Friday, July 30, 2021

Refinement Not Realignment

There are repeated references in Genesis to God calling elements of Creation "good" during the Six Days.  One wonders what "good" might mean, or the meaning of God making the pronouncement.  Surely God could not fail to make something perfect, if that was his desire.  Nor, conversely, could anything that was not God be perfect, in the ultimate sense.  By the standard of divinity, then, God could just as well call something that was not God "bad" as well as "good".  Surely this is beyond us.

What then can be the meaning of the pronouncement?  I suggest that, for an adherent of Jesus' teachings in the Gospels, the matter need not be too difficult.  In John (the Gospel with the most explicit relationship to Genesis), Peter is left with an admonition to do his duty.  Peter is left with the prospect of continual service to others, until he falls out of his ability to work his own will, and falls into the clutches of others.  He will be thus offered up, as it were, to the afterlife as a product of a forge or refinery in life.

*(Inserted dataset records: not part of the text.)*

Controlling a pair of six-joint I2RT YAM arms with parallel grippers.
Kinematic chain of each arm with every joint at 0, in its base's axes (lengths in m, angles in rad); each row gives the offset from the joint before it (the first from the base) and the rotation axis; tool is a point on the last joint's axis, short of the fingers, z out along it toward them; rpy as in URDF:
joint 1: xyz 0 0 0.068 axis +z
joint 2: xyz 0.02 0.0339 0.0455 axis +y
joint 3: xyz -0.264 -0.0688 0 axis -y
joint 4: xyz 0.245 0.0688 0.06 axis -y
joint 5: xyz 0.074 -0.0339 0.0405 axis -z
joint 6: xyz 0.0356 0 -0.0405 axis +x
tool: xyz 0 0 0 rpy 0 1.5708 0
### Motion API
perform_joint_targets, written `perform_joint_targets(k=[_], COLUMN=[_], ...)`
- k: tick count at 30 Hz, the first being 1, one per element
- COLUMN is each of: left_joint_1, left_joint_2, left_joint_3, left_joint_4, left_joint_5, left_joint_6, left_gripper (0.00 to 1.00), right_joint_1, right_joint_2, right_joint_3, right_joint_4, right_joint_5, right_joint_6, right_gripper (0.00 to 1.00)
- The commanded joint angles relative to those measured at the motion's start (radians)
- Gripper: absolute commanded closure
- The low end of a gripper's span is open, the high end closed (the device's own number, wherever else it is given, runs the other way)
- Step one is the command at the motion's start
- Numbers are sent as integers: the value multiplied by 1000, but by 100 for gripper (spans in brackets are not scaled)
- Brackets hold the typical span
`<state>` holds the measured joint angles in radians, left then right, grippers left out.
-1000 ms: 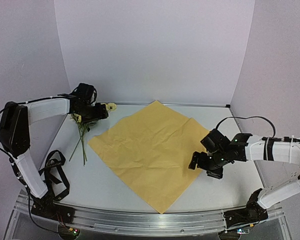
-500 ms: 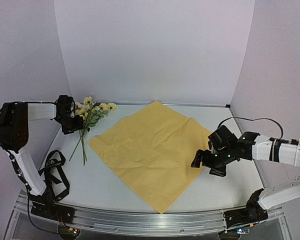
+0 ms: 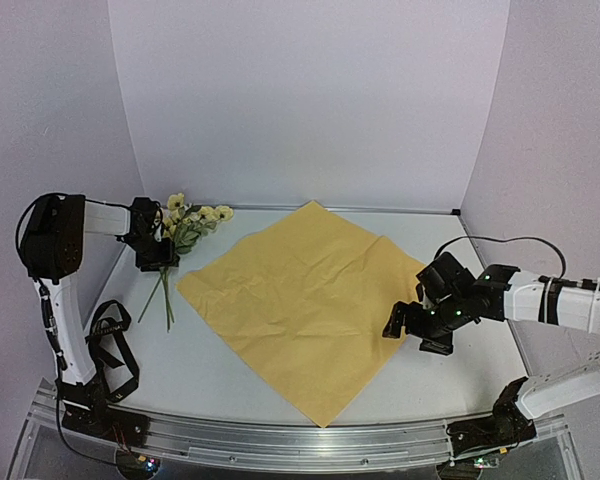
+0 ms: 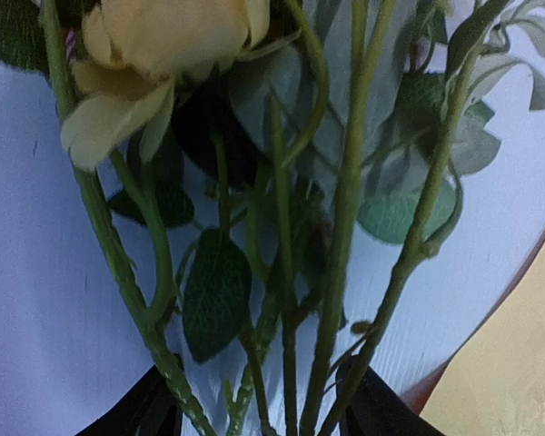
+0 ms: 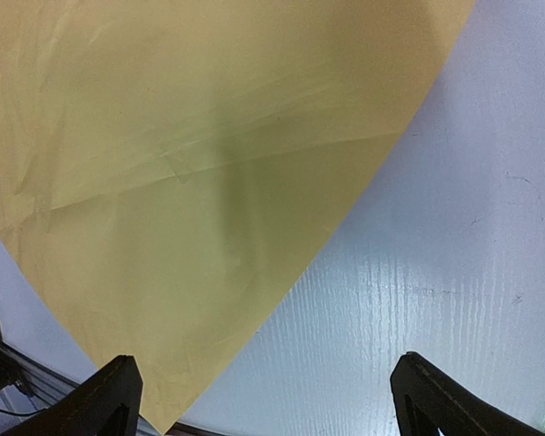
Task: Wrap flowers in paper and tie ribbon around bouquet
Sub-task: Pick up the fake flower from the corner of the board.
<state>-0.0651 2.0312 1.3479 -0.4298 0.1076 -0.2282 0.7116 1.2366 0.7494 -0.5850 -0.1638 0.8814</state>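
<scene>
Top external view: two white-and-black arms reach over a white counter (image 3: 230,385) closed in by pale walls.
Paper: a yellow-orange sheet (image 3: 305,295) lies flat and unfolded on the counter. It is turned like a diamond, with one corner toward the back wall and one toward the near edge, and light creases cross it.
Flowers: the small bunch (image 3: 192,218) lies on bare counter just beside the paper's left corner. Its pale yellow blossoms point toward the back wall and its thin green stems run toward the near edge.
Left end effector (image 3: 154,255): it is down over the stems, just below the leaves. In the left wrist view its two black fingers (image 4: 150,413) stand apart on either side of the stems. The stems lie loosely spread between them with counter showing through, so the jaws are open and not pinching.
Right end effector (image 3: 410,335): its jaws are spread wide and hold nothing. It is low over the paper's right corner. In the right wrist view the paper's edge runs slantwise between the two fingers. Whether a fingertip touches the sheet cannot be told.
Ribbon: a black ribbon (image 3: 110,345) lies in loose loops at the near left, beside the left arm's base and apart from the paper.
Task state: flowers and paper lie separate, with nothing wrapped or tied.
Cable: a thin black cable (image 3: 490,238) arcs above the right arm.
</scene>
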Motion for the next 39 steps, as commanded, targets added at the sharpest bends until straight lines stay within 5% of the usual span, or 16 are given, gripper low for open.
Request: perform_joint_targets(k=[1, 14, 26, 39], left_joint_1=[8, 8, -52, -434], left_joint_2=[52, 73, -84, 20], left_joint_3=[64, 113, 274, 591], left_joint_4=[-26, -71, -212, -222], left_joint_5=[-34, -97, -62, -26], left_joint_6=[37, 64, -57, -398], left_gripper=[44, 99, 100, 100], right_joint_1=[-7, -13, -53, -128], right_joint_2=[-4, 0, -7, -82], right_joint_3=[-2, -6, -10, -44], right_joint_4=[-3, -4, -17, -71], right_joint_5=[1, 10, 26, 60], right_joint_6=[-18, -24, -40, -56], right_gripper=[2, 2, 2, 2])
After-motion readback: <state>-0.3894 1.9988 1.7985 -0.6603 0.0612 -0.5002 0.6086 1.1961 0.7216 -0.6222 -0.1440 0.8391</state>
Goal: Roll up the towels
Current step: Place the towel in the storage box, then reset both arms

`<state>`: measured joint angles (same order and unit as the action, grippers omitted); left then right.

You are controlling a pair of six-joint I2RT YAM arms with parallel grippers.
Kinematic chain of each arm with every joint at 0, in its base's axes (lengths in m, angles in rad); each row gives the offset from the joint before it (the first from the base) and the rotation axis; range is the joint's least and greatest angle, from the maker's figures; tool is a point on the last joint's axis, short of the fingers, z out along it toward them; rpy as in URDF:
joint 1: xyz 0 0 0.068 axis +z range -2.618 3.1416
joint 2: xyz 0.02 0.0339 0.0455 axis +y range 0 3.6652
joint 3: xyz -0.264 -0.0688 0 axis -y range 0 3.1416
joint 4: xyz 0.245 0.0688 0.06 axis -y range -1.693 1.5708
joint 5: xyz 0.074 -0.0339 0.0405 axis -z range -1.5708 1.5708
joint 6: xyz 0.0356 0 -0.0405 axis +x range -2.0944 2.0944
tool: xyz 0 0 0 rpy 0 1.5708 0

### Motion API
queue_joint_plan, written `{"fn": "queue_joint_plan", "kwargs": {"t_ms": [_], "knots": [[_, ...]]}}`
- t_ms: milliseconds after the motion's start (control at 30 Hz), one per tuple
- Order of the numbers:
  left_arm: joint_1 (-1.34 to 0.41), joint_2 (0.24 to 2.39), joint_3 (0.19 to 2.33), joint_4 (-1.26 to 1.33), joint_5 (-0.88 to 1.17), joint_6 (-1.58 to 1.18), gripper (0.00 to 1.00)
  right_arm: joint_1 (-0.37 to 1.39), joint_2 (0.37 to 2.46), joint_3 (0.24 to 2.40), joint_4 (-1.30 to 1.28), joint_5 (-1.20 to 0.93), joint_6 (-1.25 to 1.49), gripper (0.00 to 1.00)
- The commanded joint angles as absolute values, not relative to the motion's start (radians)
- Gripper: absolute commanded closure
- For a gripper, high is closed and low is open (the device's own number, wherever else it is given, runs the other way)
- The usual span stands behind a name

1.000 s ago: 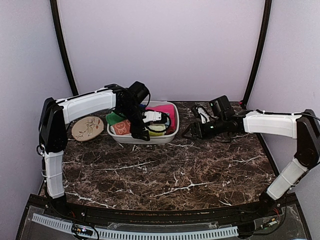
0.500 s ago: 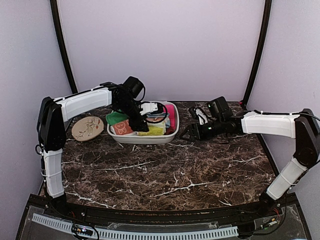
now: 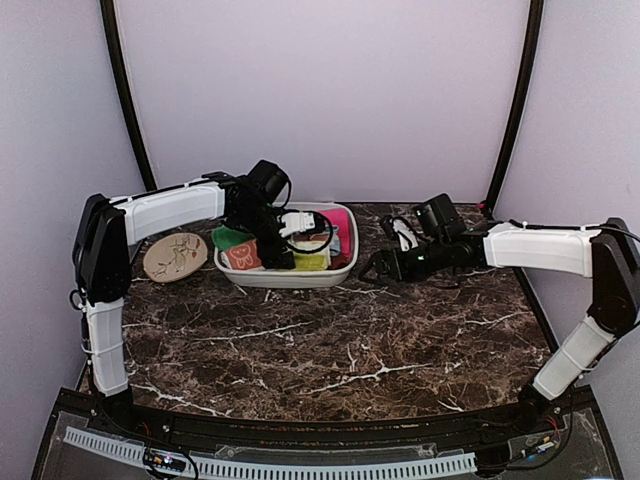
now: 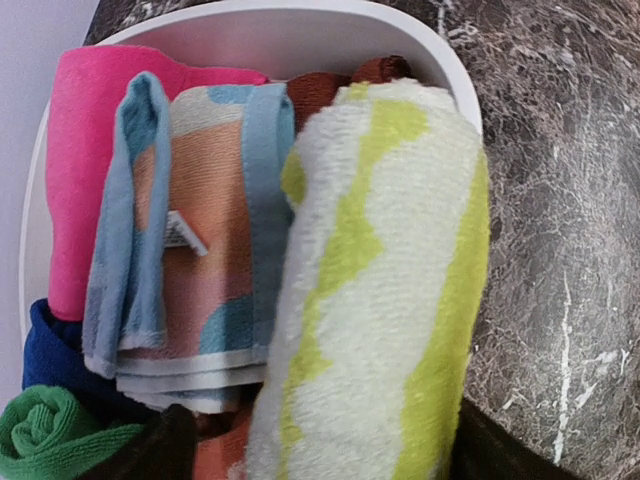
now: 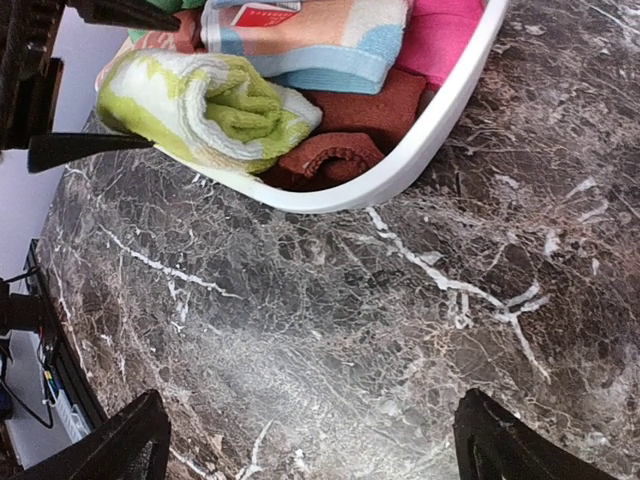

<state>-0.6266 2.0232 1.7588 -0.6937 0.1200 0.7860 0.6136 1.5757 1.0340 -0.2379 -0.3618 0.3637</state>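
A white tub (image 4: 300,30) stands near the far edge of the bench (image 5: 330,300), a little left of its middle, and both towels lie rolled inside it. The cream towel with yellow-green shapes (image 4: 370,280) lies along the tub's near wall, on top of the other cloths. The plain green towel (image 4: 45,435) is tucked in at the tub's left end, a tight little roll beside a dark blue cloth (image 4: 50,340). The left gripper (image 4: 318,425) reaches down into the tub with its jaws wide, one on each side of the patterned roll. One finger lies against the roll and the other stands slightly off it, so it straddles the roll rather than pinching it. Next to that roll lie a folded peach and light blue cloth (image 4: 210,220) and a pink cloth (image 4: 85,170), and a reddish-brown cloth (image 5: 350,135) fills the tub's right end. The right gripper (image 5: 312,410) hangs low over bare bench just off the tub's right end, jaws spread wide with nothing between them. A round patterned disc (image 3: 175,255) lies on the bench left of the tub.
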Motion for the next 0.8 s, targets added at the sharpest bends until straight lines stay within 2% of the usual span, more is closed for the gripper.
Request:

This seems always to be the case in God's Creation.  The only apparent (and narratively logical) reason for God to call elements of Creation "good" is because they are to be viewed as emerging satisfactorily from the cauldron of their birth.  This also is the case in the Gospels, as properly viewed.  We are to be the products of refinement, not of sacramental realignment--whether that realignment be in the form of repeated sacraments or of one-time rebirth.

In an important sense, the question becomes one of choosing between refinement (as in John) or realignment (as in the Gospel addendum of Luke/Acts, with its narratively indefensible tarrying in Jerusalem.)